> [Work item]: Return all the lines below exactly. Any picture among them is omitted.
# # # #
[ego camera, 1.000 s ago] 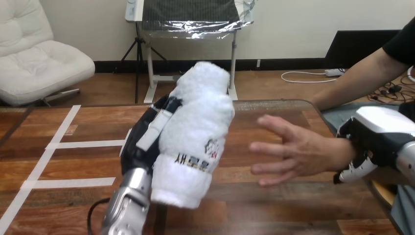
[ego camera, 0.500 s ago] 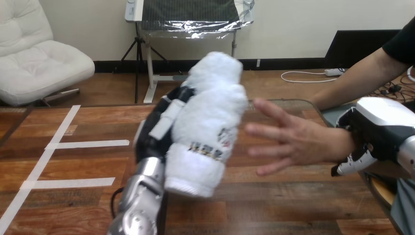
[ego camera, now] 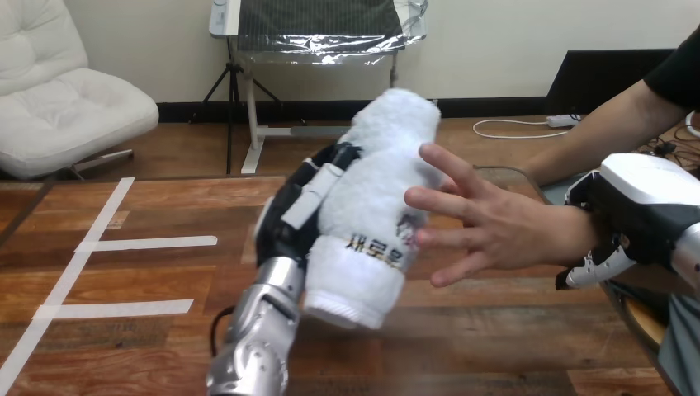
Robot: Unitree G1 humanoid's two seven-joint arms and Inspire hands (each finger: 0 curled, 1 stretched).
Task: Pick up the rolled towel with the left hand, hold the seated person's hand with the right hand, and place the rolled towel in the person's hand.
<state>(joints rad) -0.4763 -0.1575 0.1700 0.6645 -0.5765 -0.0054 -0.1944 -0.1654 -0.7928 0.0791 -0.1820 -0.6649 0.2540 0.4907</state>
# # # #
> [Exercise answer]:
[ego camera, 1.000 s ago] 
[ego camera, 0.500 s ago] 
[ego camera, now] 
Robot: Unitree G1 humanoid's two seven-joint arms and Inspire hands (each finger: 0 curled, 1 stretched).
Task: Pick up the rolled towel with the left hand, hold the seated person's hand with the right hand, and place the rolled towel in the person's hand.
<state>(joints rad) -0.4763 -0.1575 0.1700 0.6645 -0.5765 -0.0054 -0.1944 -0.1654 -0.7928 0.0791 -0.1820 -0.6649 0.2540 0.4907</state>

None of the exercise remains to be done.